Exercise instructions:
Beginning with the first line, please repeat the entries exactly and end on the line that contains "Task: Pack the".
+ + + + +
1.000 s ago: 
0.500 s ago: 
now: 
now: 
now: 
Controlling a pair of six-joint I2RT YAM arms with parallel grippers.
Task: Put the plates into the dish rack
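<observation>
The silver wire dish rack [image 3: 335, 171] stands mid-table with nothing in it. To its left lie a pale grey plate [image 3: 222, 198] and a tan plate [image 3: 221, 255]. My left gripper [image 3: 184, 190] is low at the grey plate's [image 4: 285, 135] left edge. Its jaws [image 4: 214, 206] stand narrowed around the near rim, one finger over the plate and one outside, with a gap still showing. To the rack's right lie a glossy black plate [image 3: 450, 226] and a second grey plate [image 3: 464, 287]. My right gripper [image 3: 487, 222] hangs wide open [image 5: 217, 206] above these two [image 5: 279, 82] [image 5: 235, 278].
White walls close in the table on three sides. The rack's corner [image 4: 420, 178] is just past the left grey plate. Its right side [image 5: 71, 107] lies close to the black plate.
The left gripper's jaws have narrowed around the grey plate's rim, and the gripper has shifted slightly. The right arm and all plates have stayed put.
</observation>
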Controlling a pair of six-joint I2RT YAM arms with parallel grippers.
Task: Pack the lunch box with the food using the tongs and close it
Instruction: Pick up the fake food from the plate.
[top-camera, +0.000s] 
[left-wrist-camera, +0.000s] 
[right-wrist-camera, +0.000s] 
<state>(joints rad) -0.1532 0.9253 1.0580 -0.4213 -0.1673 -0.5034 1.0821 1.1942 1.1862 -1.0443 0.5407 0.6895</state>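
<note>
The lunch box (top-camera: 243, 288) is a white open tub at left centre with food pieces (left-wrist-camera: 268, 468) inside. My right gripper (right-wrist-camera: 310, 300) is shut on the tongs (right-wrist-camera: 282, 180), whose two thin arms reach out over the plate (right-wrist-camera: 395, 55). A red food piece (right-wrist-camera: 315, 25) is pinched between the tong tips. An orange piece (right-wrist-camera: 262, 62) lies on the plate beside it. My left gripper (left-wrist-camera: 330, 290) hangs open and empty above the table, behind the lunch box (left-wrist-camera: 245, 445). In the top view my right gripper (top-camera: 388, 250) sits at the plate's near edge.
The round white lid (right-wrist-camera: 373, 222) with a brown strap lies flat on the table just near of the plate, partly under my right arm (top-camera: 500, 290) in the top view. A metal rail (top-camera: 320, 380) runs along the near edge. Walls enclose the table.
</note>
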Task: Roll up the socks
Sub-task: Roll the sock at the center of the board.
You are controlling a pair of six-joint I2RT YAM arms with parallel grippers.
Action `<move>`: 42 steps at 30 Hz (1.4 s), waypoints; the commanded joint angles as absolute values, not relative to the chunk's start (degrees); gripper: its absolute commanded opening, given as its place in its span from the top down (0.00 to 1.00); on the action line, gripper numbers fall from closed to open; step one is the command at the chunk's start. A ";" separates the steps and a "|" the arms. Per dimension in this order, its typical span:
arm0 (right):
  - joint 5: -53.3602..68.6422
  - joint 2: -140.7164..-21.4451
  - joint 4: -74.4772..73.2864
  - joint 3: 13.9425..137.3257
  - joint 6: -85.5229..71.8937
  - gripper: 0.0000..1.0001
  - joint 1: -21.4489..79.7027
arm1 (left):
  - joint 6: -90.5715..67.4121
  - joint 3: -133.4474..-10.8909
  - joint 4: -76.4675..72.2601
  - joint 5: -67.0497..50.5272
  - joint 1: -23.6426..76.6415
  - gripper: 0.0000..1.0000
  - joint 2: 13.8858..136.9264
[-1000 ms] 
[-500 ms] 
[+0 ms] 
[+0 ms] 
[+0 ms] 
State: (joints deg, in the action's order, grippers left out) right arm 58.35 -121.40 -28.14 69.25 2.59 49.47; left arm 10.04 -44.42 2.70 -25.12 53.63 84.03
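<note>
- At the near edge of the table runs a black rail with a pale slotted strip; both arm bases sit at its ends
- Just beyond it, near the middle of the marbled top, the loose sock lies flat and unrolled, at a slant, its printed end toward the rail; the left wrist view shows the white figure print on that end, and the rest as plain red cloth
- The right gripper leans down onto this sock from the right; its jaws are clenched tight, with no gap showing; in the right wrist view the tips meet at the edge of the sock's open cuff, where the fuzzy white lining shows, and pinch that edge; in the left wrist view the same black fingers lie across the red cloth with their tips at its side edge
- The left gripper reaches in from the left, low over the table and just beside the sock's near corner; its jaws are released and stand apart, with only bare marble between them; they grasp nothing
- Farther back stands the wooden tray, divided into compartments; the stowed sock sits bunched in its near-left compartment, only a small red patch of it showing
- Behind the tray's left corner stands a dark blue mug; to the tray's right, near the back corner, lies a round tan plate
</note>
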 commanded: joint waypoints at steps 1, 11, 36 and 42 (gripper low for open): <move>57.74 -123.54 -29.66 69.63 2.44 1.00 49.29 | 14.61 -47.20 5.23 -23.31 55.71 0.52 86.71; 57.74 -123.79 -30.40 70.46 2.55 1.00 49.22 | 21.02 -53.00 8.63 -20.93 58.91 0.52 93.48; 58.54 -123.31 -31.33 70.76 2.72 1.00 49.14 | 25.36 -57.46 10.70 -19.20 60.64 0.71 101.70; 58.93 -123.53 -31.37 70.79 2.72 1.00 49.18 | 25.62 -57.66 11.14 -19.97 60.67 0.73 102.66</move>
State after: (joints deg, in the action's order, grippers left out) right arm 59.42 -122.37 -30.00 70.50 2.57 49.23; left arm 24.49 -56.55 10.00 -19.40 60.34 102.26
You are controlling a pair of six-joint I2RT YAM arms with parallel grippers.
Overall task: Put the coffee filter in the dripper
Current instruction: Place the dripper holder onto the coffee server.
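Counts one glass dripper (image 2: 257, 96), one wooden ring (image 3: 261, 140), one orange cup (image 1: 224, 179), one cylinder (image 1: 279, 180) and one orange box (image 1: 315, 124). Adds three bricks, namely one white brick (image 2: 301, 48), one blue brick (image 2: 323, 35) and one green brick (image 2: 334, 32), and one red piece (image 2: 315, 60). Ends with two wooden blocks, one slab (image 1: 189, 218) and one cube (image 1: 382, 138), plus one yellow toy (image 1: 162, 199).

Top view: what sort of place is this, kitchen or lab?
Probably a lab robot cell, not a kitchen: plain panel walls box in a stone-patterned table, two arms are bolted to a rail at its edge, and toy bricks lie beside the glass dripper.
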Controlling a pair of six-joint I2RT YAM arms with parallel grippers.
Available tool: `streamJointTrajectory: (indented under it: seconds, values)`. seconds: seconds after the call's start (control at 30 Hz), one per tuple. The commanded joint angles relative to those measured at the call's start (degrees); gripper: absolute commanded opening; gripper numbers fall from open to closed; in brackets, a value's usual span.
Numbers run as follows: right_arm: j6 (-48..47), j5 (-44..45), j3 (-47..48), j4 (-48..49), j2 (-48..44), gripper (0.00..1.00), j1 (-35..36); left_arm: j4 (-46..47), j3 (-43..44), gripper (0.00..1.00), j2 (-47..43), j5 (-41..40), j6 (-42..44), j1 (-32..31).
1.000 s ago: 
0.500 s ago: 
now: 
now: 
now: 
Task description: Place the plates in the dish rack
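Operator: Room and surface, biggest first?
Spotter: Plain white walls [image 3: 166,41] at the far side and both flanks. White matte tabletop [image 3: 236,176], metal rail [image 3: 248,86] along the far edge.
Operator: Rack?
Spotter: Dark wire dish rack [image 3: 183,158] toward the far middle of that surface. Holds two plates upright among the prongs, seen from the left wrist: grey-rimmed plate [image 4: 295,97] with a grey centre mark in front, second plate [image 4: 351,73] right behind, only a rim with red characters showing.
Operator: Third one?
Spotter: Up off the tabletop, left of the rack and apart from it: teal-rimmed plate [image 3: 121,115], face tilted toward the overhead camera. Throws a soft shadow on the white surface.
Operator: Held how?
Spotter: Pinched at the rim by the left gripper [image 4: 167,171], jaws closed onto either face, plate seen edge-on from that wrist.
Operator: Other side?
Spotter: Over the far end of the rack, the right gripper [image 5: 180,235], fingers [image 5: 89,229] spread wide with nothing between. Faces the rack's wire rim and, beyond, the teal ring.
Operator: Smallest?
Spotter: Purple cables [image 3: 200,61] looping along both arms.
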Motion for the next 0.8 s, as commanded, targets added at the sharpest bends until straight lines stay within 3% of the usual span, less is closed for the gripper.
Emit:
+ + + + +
Your response:
1.000 s ago: 
0.500 s ago: 
now: 
now: 
now: 
Controlling a pair of six-joint I2RT YAM arms with parallel grippers.
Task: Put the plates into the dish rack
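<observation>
The silver wire dish rack [image 3: 335, 171] stands mid-table with nothing in it. To its left lie a pale grey plate [image 3: 222, 198] and a tan plate [image 3: 221, 255]. My left gripper [image 3: 184, 190] is low at the grey plate's [image 4: 285, 135] left edge. Its jaws [image 4: 214, 206] stand narrowed around the near rim, one finger over the plate and one outside, with a gap still showing. To the rack's right lie a glossy black plate [image 3: 450, 226] and a second grey plate [image 3: 464, 287]. My right gripper [image 3: 487, 222] hangs wide open [image 5: 217, 206] above these two [image 5: 279, 82] [image 5: 235, 278].
White walls close in the table on three sides. The rack's corner [image 4: 420, 178] is just past the left grey plate. Its right side [image 5: 71, 107] lies close to the black plate.
The left gripper's jaws have narrowed around the grey plate's rim, and the gripper has shifted slightly. The right arm and all plates have stayed put.
</observation>
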Controlling a pair of six-joint I2RT YAM arms with parallel grippers.
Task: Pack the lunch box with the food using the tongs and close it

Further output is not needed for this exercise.